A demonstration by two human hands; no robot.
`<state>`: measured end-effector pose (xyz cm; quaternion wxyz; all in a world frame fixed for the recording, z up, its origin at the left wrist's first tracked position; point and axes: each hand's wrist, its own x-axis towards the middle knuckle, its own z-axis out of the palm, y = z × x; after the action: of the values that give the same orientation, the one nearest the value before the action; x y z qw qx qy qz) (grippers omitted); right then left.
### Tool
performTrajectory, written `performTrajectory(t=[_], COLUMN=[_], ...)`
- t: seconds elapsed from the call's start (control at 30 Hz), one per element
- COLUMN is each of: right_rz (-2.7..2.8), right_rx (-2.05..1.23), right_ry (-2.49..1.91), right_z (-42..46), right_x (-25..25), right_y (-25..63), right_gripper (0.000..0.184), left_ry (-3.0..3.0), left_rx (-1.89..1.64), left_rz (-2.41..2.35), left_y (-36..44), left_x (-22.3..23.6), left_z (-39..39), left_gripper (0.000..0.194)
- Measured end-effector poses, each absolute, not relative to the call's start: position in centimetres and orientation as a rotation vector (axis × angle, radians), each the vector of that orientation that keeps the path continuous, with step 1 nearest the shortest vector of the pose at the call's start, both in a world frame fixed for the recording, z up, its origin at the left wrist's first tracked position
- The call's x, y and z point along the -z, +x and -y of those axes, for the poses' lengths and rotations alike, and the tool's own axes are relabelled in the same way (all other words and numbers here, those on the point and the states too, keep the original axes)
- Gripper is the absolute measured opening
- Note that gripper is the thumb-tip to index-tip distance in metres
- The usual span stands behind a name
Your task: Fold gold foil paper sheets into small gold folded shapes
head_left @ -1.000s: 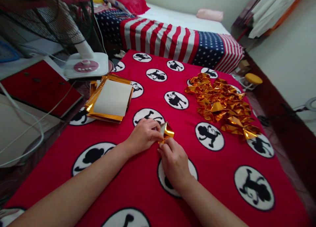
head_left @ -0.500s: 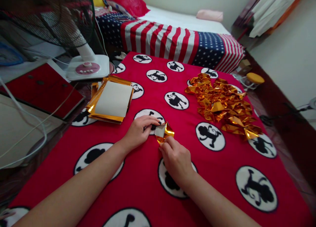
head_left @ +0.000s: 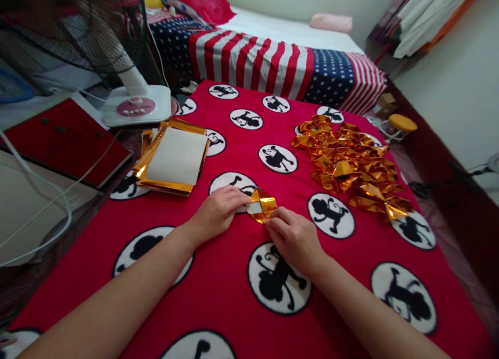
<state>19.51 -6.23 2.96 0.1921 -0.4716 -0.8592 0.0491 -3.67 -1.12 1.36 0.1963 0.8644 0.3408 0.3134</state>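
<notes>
A partly folded piece of gold foil paper (head_left: 267, 205) lies on the red cloth between my hands, its pale backing showing on the left side. My left hand (head_left: 220, 211) is closed, with the fingertips pinching the paper's left edge. At the lower right edge, my right hand (head_left: 294, 236) grips the paper between thumb and curled fingers. To the left is a stack of foil sheets (head_left: 177, 156), the top one pale side up. A heap of folded gold foil pieces (head_left: 346, 164) spreads over the cloth on the right.
The table wears a red cloth (head_left: 343, 291) printed with black monkey figures in white circles. A white fan (head_left: 136, 104) and a red panel (head_left: 64, 140) stand at the left. Behind the table is a bed (head_left: 257, 62); a yellow-topped stool (head_left: 403, 123) is at the right.
My right hand has shifted right and slightly up along the folded paper. More of the paper's gold face shows, and its pale area is smaller. My left hand stays at the left edge.
</notes>
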Motion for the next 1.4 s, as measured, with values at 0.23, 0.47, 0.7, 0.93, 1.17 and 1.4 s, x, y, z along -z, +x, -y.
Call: performTrajectory(t=[0.23,0.47,0.7,0.93,1.17,1.4], right_rz=[2.287,2.275,2.302,2.307,2.26,2.254], right_rx=[-0.168,-0.132,-0.093,-0.133,-0.16,0.004], right_ry=[-1.483,-1.506,-1.487,-1.334,-1.207,-1.335], right_z=[7.4,7.3,6.6,5.1,5.0,6.3], right_x=[-2.8,-2.6,-2.8,-2.5,-1.8,-1.7], right_y=[18.3,18.3,18.8,21.7,22.1,21.2], right_gripper=[0.015,0.014,0.01,0.015,0.017,0.017], left_ry=[2.484,2.492,2.461,2.502,2.713,2.767], left_rx=[-0.695,-0.672,-0.637,-0.571,-0.629,-0.614], left_rz=[-1.053,-1.004,-0.793,-0.783,-0.739,-0.687], left_y=[-2.4,-0.8,-1.3,-3.2,-3.4,-3.2], left_x=[-2.2,-3.1,-2.6,-3.2,-3.4,-3.1], left_z=[-0.9,-3.4,-4.5,-2.3,-0.5,-0.2], left_gripper=[0.039,0.024,0.02,0.02,0.025,0.025])
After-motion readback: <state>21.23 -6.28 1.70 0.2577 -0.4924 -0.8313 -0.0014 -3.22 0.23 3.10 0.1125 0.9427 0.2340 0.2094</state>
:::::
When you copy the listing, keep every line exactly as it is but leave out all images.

A demonstration by two human hands; no robot.
`<state>`: measured end-effector pose (xyz cm; quaternion wxyz; all in a world frame fixed for the recording, z up, its origin at the left wrist's first tracked position; point and axes: each hand's wrist, its own x-axis towards the middle knuckle, its own z-axis out of the palm, y = z × x; after the action: of the values that give the same orientation, the one nearest the value before the action; x y z qw qx qy qz) (grippers omitted); right then left.
### Tool
performTrajectory, written `performTrajectory(t=[_], COLUMN=[_], ...)`
- t: seconds elapsed from the call's start (control at 30 Hz), one per element
- COLUMN is each of: right_rz (-2.7..2.8), right_rx (-2.05..1.23), right_ry (-2.49..1.91), right_z (-42..46), right_x (-25..25), right_y (-25..63), right_gripper (0.000..0.184), left_ry (-3.0..3.0), left_rx (-1.89..1.64), left_rz (-2.41..2.35), left_y (-36..44), left_x (-22.3..23.6), left_z (-39..39), left_gripper (0.000..0.194)
- Measured end-effector poses, each absolute, not relative to the call's start: position in centimetres and orientation as a rotation vector (axis × angle, radians), each the vector of that orientation that keeps the path continuous, with step 1 nearest the shortest vector of the pose at the call's start, both in a world frame fixed for the recording, z up, its origin at the left wrist's first tracked position
- The call's x, y and z point along the -z, +x and -y of those axes, for the poses' lengths and rotations alike, and the tool's own axes are relabelled in the same way (all other words and numbers here, those on the point and the states too, keep the original axes)
- Gripper is the absolute measured opening
- Note that gripper is the thumb-tip to index-tip distance in metres
- The usual span stands behind a name
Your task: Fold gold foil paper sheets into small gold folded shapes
head_left @ -1.000s: 
head_left @ -0.500s: 
head_left @ +0.000s: 
<state>19.51 -6.23 2.96 0.1921 -0.4716 -0.8592 0.0491 -3.67 -1.12 1.36 0.1963 0.8644 0.3408 0.3134</state>
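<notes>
A partly folded piece of gold foil paper (head_left: 267, 205) lies on the red cloth between my hands, its pale backing showing on the left side. My left hand (head_left: 220, 211) is closed, with the fingertips pinching the paper's left edge. At the lower right edge, my right hand (head_left: 294, 236) grips the paper between thumb and curled fingers. To the left is a stack of foil sheets (head_left: 177, 156), the top one pale side up. A heap of folded gold foil pieces (head_left: 346, 164) spreads over the cloth on the right.
The table wears a red cloth (head_left: 343, 291) printed with black monkey figures in white circles. A white fan (head_left: 136, 104) and a red panel (head_left: 64, 140) stand at the left. Behind the table is a bed (head_left: 257, 62); a yellow-topped stool (head_left: 403, 123) is at the right.
My right hand has shifted right and slightly up along the folded paper. More of the paper's gold face shows, and its pale area is smaller. My left hand stays at the left edge.
</notes>
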Motion for the next 1.4 s, as measured, with values at 0.23, 0.47, 0.7, 0.93, 1.17 and 1.4 s, x, y, z along -z, +x, -y.
Call: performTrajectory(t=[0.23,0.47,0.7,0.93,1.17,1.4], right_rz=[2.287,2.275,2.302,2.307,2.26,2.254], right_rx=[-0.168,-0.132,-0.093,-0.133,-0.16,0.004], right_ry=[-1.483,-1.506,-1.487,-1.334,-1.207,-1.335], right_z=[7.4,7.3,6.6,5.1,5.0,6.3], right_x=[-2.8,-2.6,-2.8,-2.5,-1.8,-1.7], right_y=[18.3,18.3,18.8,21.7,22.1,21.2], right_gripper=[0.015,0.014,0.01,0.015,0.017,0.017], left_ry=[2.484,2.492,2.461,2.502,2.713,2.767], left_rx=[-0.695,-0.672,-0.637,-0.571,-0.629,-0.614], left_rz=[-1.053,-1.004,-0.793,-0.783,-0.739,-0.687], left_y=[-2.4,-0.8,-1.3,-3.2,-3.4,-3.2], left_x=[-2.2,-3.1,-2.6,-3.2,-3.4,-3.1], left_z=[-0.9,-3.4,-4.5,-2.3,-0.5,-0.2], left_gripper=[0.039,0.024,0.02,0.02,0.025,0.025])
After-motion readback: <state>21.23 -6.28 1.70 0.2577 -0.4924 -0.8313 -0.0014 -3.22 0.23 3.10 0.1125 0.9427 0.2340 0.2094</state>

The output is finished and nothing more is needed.